Réduire la concentration d’énergie spectrale des lampes à base de gallium iodure à 0,5 %
La plupart des lampes UV ont tendance à présenter un problème de « dérive spectrale » : l’énergie se répartit sur une plage plus large que ce qui est nécessaire, ce qui affecte négativement les résultats obtenus. Nous avons consacré beaucoup de temps à la recherche et au développement pour résoudre ce problème. Notre objectif ? Concentrer cette énergie dans une fourchette de 0,5 % uniquement.
Les défis liés à la physique
Parvenir à 0,5 % n’a pas été facile. Il fallait repenser complètement la composition du gaz présent à l’intérieur de la lampe, ainsi que le comportement de la pression à l’intérieur de celle-ci. Le gallium iodure est très sensible à la chaleur : si la lampe devient trop chaude, le pic spectral commence à se déplacer. Pour y remédier, nous avons ajusté l’épaisseur de l’enveloppe en quartz et la forme des électrodes. Il s’agissait de répartir uniformément la chaleur, afin d’éviter des points chauds ou un spectre trop large. Il fallait donc obtenir un faisceau lumineux pur et précis.
Les compromis à prendre en compte
Nous utilisons du quartz synthétique de haute pureté, car nous ne pouvons pas nous permettre de perdre de l’énergie à cause de l’absorption.
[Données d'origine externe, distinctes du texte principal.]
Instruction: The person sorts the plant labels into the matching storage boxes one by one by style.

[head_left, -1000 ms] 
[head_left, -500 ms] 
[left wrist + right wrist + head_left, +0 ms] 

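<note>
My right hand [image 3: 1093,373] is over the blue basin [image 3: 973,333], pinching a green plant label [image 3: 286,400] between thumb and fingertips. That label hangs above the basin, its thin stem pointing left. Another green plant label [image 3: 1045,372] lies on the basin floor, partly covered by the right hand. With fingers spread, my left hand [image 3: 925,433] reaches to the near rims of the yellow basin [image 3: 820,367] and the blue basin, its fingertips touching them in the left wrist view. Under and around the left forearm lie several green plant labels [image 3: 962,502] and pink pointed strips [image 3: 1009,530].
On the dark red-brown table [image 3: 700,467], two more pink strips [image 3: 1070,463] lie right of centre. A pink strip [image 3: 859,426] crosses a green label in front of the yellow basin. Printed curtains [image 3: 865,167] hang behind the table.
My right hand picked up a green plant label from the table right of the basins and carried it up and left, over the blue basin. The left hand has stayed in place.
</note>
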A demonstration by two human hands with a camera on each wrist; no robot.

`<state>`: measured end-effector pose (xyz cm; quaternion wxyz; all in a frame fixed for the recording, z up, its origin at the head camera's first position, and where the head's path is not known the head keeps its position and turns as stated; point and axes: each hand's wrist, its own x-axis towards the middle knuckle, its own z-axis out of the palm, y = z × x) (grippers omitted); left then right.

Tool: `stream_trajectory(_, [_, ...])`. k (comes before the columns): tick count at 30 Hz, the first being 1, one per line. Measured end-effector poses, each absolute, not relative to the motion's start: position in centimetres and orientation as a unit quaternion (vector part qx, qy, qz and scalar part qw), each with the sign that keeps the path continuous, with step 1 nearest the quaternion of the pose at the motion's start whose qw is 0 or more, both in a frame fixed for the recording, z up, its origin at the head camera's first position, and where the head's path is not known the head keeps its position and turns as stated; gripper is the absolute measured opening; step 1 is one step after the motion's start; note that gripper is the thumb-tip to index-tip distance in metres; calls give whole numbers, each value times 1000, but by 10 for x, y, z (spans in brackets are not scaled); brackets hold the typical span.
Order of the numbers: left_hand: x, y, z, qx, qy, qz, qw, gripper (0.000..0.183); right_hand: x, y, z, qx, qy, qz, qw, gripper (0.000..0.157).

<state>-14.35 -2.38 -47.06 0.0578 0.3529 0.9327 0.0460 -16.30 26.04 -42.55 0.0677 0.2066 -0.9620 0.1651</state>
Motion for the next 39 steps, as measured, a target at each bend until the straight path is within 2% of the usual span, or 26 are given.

L’utilisation de gallium iodure au lieu des mélanges usuels de mercure permet d’obtenir ce pic spectral prononcé dont on a besoin. Mais il y a un inconvénient : ces lampes sont très sensibles. Si le réseau électrique n’est pas stable, cela entraînera de mauvais résultats. Il est donc nécessaire d’utiliser une source d’alimentation stable. Même une légère fluctuation de la tension peut faire disparaître cette précision de 0,5 %.
Utilisation pratique
Ces lampes sont conçues pour des applications exigeantes, où seul un spectre restreint permet d’effectuer des réactions chimiques sans endommager le substrat. La bonne nouvelle, c’est que leur taille permet de les remplacer facilement par des tubes UV standards. Mais attention : avant d’allumer la lampe, vérifiez bien son système de refroidissement. Une telle concentration d’énergie génère beaucoup de chaleur résiduelle. Si le flux d’air est insuffisant, la lampe s’éteindra rapidement. C’est un compromis : on renonce à une puissance brute en échange d’une pureté spectrale absolue. Pour des applications nécessitant une grande précision, c’est généralement un bon compromis.